Segundo a proposta, a FIFA manterá a maioria das ações da nova FIFA Forward Enterprise, enquanto oferecerá participações minoritárias a investidores externos, com o objetivo de arrecadar até US$ 4,2 bilhões. Esta iniciativa ainda precisa ser aprovada pelas 211 federações membros da FIFA.

Se aprovada, o grupo de investidores deverá ser liderado por uma empresa fundada por Joshua Kushner, irmão do genro do ex-presidente dos Estados Unidos, Donald Trump. A FIFA justifica a proposta como uma forma de aumentar os recursos para ampliar o acesso ao futebol e fortalecer a participação global, afirmando que todos os benefícios líquidos serão reinvestidos no esporte.

Reação da UEFA e Críticas

A UEFA expressou sua indignação, afirmando que a proposta "ultrapassa uma linha que as instituições do futebol nunca deveriam cruzar". Em comunicado, a entidade destacou que todos os envolvidos no futebol, incluindo associações nacionais, ligas, clubes e torcedores, devem levar a sério essas novas propostas. A UEFA defende que a alma e a governança do futebol não devem ser tratadas como ativos comerciais, especialmente sem transparência sobre quem se beneficiará financeiramente.

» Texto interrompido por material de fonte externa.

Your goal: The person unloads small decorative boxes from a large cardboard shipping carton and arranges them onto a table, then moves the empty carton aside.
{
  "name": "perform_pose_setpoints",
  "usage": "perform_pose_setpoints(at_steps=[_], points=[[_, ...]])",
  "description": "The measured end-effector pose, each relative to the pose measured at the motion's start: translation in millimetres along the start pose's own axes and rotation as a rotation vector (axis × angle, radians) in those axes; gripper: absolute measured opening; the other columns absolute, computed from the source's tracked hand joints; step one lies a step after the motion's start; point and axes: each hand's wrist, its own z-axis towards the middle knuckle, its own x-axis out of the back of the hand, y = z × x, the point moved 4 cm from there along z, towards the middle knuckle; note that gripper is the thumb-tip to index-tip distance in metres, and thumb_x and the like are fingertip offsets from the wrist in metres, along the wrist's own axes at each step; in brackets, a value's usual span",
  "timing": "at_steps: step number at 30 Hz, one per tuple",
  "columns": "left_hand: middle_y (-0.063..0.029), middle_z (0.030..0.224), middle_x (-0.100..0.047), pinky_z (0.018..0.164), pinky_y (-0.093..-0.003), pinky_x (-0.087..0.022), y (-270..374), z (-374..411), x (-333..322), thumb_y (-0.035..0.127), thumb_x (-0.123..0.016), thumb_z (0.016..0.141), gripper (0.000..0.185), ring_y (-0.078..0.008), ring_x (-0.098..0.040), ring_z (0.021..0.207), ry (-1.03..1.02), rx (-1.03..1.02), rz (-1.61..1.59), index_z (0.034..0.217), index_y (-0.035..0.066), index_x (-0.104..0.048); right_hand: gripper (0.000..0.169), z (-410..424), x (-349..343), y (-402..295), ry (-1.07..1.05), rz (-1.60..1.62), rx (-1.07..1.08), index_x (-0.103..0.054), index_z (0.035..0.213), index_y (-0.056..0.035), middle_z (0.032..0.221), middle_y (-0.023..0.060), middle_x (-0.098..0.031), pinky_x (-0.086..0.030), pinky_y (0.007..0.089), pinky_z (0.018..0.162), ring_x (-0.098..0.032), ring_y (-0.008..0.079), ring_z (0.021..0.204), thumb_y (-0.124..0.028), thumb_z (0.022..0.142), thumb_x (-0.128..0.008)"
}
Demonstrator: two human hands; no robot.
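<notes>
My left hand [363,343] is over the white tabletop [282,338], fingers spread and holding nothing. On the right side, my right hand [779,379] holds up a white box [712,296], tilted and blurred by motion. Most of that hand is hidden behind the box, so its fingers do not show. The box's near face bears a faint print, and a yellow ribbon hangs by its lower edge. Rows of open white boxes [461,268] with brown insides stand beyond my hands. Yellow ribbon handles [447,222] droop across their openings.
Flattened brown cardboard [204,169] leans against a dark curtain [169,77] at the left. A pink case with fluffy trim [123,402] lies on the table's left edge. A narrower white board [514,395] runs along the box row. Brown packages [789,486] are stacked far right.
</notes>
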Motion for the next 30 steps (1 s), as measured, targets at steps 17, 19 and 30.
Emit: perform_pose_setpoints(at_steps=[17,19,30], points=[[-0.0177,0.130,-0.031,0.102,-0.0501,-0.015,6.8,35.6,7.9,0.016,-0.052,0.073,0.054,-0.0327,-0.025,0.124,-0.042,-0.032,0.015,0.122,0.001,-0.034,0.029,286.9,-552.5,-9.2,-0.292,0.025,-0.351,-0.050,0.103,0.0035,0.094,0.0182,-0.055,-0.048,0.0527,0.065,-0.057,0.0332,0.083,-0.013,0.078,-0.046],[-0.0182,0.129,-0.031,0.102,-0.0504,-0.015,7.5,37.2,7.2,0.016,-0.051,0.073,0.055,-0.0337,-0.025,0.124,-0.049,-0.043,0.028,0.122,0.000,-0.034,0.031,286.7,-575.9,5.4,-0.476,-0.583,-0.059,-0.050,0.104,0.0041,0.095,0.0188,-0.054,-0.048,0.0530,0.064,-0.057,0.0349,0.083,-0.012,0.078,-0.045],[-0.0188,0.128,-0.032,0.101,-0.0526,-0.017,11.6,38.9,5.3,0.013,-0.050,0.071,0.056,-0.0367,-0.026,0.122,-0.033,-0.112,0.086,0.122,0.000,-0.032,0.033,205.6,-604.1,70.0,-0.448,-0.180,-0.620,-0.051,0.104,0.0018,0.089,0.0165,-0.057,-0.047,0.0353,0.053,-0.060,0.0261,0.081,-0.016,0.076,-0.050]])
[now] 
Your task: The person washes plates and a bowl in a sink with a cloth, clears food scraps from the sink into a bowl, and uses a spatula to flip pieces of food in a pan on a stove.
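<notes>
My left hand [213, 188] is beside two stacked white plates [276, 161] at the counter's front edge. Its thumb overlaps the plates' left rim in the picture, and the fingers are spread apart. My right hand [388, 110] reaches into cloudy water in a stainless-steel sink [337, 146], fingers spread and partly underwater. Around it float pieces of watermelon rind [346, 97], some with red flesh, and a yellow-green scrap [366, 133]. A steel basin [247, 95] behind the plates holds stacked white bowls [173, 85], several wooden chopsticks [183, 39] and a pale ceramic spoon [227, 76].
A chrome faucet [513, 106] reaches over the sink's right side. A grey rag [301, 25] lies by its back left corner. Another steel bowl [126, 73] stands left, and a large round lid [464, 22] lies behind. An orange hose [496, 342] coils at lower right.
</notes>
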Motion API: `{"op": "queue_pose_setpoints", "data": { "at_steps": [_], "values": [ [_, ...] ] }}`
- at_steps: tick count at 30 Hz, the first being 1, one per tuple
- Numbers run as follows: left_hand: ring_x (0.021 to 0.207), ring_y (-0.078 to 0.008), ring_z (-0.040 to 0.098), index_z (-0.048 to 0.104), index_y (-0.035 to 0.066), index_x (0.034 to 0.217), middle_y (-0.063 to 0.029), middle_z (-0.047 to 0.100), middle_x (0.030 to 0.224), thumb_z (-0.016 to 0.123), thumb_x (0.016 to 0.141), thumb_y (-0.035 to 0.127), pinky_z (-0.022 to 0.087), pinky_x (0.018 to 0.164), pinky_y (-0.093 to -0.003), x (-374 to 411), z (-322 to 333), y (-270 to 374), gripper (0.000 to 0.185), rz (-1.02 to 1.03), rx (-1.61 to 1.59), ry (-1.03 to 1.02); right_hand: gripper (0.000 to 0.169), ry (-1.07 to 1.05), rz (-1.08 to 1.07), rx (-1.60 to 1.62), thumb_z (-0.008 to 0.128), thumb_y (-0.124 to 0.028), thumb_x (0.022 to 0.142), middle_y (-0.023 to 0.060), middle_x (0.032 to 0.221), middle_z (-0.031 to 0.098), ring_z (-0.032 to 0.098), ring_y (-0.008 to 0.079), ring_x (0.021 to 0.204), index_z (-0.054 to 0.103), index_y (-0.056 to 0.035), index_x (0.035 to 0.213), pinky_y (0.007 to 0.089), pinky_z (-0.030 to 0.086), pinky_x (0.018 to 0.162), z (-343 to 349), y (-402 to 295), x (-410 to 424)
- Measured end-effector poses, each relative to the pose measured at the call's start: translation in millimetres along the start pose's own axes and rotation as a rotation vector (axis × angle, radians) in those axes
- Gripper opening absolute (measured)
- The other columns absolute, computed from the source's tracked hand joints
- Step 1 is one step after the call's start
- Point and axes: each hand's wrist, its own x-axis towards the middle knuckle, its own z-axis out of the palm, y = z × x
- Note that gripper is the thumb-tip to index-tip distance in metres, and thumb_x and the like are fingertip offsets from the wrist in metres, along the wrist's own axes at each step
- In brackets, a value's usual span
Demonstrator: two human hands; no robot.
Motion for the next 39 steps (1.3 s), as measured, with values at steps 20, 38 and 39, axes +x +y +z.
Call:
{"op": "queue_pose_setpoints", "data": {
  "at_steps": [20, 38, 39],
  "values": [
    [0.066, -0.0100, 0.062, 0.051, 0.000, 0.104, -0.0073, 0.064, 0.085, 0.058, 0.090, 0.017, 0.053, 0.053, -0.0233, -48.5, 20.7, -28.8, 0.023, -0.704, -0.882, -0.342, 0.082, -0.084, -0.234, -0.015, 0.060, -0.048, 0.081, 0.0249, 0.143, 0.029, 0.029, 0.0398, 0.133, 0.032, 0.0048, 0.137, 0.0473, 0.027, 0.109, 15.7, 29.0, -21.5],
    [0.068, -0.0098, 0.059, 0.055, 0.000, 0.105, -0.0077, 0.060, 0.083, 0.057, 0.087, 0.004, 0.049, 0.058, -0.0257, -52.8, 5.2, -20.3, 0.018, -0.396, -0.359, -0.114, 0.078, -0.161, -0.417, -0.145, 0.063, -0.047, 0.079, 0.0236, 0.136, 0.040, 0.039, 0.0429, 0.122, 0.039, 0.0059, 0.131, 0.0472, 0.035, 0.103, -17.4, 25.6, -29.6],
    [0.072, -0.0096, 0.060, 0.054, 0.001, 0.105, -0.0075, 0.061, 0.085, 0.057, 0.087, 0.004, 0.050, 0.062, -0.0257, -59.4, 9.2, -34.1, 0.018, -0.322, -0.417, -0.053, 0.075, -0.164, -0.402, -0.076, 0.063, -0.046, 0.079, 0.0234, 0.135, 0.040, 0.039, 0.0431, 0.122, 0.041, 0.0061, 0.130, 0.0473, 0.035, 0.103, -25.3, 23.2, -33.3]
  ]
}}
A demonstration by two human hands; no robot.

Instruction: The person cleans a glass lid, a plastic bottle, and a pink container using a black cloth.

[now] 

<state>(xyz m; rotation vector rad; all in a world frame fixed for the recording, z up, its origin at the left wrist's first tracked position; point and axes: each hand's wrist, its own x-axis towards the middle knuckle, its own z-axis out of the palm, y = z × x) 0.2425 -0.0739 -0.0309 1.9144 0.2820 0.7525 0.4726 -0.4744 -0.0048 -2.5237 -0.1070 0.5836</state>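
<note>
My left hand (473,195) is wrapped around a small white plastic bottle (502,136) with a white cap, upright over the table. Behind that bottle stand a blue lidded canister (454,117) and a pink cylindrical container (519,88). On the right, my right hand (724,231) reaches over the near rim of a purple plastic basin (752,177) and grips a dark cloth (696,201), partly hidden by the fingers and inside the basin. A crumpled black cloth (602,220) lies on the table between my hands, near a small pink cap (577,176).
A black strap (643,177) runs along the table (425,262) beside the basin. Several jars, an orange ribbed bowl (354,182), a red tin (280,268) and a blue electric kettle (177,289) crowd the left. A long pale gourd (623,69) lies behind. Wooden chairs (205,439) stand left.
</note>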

O primeiro-ministro do Reino Unido, Andy Burnham, também se manifestou contra a proposta, afirmando que o esporte não pertence a investidores. Em uma postagem nas redes sociais, Burnham afirmou: "A Copa do Mundo não é um produto. É a maior competição do esporte mundial, e nunca foi de ninguém para vender".

Contexto e Implicações

A FIFA recentemente organizou a Copa do Mundo de 48 equipes nos Estados Unidos, Canadá e México, o que foi considerado um marco na história do torneio. A entidade é uma das organizações esportivas mais ricas do mundo, gerando bilhões em receita, principalmente por meio de direitos de transmissão, patrocínios e outros acordos comerciais relacionados ao evento.

O presidente da FIFA, Gianni Infantino, defendeu a proposta, afirmando que o futebol é o esporte mais popular do mundo e que a organização visa garantir que o crescimento comercial beneficie o esporte como um todo. Ele afirmou que o objetivo da FIFA é apoiar o desenvolvimento sustentável e inclusivo do futebol em todas as partes do mundo.

Com a proposta, a divisão entre a FIFA e a UEFA se aprofunda, com a Europa se posicionando como guardiã do futebol, enquanto a FIFA, uma organização sem fins lucrativos, busca ampliar o acesso ao esporte por meio de investimentos financeiros.